* **Your task**:
Only one stretch of the listing below is wanted. Begin at the line that has "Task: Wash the", stop after the line that has "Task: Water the", and repeat every line in between exactly.

* **Source data**:

┄┄┄┄┄┄┄┄┄┄┄┄┄┄┄┄┄┄┄┄

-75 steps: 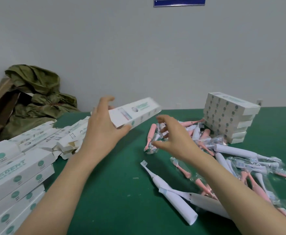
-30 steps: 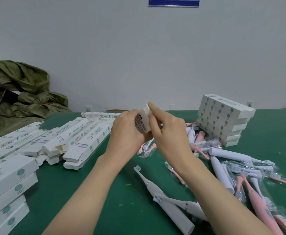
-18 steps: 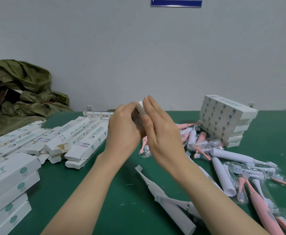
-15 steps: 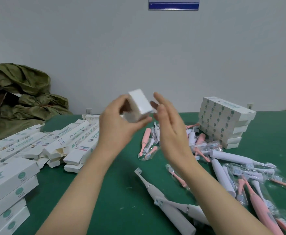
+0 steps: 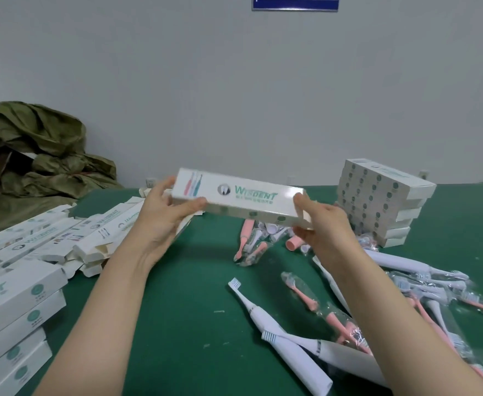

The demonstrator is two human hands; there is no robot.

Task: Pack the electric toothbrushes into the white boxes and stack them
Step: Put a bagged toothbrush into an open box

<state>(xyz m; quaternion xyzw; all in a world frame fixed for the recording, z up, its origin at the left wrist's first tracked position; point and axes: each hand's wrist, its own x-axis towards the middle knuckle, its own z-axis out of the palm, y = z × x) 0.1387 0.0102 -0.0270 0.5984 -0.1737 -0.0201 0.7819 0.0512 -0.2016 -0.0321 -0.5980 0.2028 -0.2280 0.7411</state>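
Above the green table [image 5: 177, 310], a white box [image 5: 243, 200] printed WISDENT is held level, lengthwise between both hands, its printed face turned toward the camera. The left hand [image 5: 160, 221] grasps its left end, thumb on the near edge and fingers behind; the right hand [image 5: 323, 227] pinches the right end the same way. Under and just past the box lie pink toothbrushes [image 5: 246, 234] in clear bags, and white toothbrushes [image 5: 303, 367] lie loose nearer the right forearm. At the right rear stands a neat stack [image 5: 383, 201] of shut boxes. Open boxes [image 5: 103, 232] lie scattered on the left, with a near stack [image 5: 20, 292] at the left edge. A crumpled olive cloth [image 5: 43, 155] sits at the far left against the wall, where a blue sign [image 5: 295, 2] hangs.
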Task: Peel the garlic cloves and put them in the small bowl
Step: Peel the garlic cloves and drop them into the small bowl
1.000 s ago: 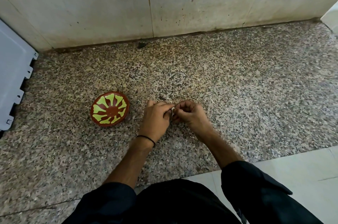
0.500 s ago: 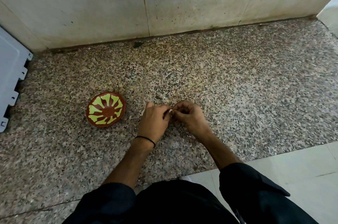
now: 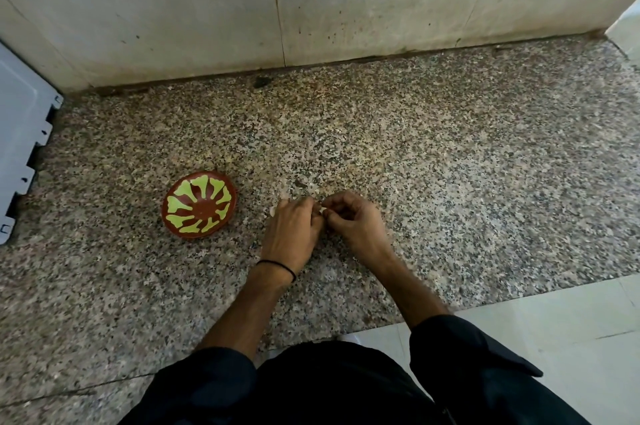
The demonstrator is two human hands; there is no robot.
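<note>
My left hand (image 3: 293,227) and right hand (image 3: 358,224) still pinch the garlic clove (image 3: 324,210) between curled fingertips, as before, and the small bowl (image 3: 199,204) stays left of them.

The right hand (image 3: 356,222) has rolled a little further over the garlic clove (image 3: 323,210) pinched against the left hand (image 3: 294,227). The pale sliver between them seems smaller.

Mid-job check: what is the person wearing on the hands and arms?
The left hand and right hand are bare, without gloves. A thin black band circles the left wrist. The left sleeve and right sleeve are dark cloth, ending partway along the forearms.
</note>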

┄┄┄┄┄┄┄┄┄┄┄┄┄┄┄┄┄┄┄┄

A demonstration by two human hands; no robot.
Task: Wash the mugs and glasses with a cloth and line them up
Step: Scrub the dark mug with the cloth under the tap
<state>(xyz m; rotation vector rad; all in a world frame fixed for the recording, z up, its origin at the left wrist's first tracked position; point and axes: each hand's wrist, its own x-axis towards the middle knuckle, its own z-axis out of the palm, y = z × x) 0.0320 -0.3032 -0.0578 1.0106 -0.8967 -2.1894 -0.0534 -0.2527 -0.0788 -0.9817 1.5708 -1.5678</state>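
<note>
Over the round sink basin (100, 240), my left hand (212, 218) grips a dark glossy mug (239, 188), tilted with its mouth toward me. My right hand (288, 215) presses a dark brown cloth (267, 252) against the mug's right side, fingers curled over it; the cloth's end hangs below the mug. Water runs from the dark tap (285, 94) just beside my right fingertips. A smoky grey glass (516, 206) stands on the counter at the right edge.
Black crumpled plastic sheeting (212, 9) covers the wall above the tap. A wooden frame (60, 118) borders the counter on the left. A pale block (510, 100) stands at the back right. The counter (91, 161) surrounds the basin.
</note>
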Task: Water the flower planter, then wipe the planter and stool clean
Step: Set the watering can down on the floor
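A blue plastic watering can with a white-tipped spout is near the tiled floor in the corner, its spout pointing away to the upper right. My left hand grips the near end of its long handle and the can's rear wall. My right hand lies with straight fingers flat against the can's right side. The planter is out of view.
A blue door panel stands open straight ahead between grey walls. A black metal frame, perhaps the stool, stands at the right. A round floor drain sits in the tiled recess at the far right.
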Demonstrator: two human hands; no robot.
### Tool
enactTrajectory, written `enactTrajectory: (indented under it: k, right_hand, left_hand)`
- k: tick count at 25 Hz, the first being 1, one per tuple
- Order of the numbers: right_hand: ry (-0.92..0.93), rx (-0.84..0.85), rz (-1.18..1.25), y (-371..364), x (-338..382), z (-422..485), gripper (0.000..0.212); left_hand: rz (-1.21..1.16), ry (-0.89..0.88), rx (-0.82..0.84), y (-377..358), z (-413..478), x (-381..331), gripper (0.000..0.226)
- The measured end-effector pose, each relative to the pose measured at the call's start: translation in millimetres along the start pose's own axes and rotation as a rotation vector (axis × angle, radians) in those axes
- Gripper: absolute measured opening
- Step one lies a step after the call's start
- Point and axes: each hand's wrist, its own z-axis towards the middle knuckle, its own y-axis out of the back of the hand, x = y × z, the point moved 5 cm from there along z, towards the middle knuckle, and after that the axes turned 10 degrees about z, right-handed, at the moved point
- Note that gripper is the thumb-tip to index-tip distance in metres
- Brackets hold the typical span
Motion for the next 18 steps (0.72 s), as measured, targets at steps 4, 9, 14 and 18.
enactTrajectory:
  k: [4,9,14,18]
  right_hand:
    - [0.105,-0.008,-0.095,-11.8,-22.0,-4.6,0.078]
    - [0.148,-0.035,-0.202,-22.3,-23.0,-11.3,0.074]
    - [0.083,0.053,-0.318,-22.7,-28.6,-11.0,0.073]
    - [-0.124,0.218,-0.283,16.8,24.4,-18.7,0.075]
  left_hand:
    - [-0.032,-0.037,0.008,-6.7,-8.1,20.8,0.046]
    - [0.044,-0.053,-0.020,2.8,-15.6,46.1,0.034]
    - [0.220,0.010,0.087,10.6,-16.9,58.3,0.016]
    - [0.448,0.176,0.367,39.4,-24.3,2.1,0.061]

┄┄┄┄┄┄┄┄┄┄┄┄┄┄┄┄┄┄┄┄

* **Result of the exercise**:
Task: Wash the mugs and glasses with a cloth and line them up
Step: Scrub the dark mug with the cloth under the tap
<state>(xyz m; rotation vector rad; all in a world frame fixed for the recording, z up, its origin at the left wrist's first tracked position; point and axes: each hand's wrist, its own x-axis towards the middle knuckle, its own z-axis out of the palm, y = z × x) 0.0320 -0.3032 -0.0578 1.0106 -0.8967 -2.1894 -0.0534 -0.2527 -0.0788 -0.9817 1.5708 -1.5678</state>
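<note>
Over the round sink basin (100, 240), my left hand (212, 218) grips a dark glossy mug (239, 188), tilted with its mouth toward me. My right hand (288, 215) presses a dark brown cloth (267, 252) against the mug's right side, fingers curled over it; the cloth's end hangs below the mug. Water runs from the dark tap (285, 94) just beside my right fingertips. A smoky grey glass (516, 206) stands on the counter at the right edge.
Black crumpled plastic sheeting (212, 9) covers the wall above the tap. A wooden frame (60, 118) borders the counter on the left. A pale block (510, 100) stands at the back right. The counter (91, 161) surrounds the basin.
</note>
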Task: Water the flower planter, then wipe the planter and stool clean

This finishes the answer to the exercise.